The results of this example are shown on the accompanying FIG. 1. It is apparent from FIG. 1 that a very good separation of KCl from the other components was obtained.
A pulse test like that of Example I was conducted except that the aforementioned Dowex 50X8 cation exchange resin equilibrated with potassium ions was used as the adsorbent. The results, as shown in FIG. 2, were that substantially no separation of any component was obtained.
The test of Example II was repeated except that the feed stream was changed to an aqueous solution of 10 wt. % each of sucrose and raffinose, 10 wt. % betaine, 1.5 wt. % K+ (2.86 wt. % KCl), 0.15 wt. % Ca++ (0.42 wt. % CaCl2) and 66.72 wt. % water. The Dow 50X8 resin was equilibrated with this feed prior to the test. The results are shown in FIG. 3. In this case the betaine was selectively retained by the adsorbent but, unfortunately, the sugars and mineral salts (Ca++ and K+) eluted together.
Finally, a series of three tests were run using adsorbents of the present invention comprising mixtures of equilibrated Dowex 50X8 and Dow 11A8 in the volume ratios of 40:60, 50:50 and 60:40 for the first, second and third tests, respectively.
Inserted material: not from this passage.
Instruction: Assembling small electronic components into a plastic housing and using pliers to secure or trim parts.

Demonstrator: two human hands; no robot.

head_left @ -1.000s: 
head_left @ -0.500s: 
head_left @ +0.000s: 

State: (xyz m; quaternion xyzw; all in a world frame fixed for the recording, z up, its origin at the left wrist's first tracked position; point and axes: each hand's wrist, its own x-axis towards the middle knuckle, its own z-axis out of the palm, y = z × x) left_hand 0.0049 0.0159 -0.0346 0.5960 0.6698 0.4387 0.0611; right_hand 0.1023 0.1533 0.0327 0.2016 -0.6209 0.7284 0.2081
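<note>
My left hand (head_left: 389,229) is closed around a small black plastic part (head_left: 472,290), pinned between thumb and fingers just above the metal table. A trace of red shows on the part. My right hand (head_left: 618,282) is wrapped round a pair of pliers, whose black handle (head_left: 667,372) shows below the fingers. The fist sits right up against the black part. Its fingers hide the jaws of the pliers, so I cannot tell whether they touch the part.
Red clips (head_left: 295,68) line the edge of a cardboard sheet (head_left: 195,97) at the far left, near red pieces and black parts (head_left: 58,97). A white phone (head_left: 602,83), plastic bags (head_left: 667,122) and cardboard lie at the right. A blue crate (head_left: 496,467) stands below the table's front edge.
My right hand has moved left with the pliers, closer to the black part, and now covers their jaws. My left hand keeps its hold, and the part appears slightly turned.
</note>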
The conditions and other details of the tests were identical to the test of Example III.
All three tests demonstrated a separation of sugars from the other components with the sugars eluted first and together. The results of the best of the three separations are shown in FIG. 4. That figure clearly shows sucrose and raffinose eluting first with the degree of separation from the remaining components achieved entirely adequate for commercial exploitation as in the aforementioned simulated moving bed processes.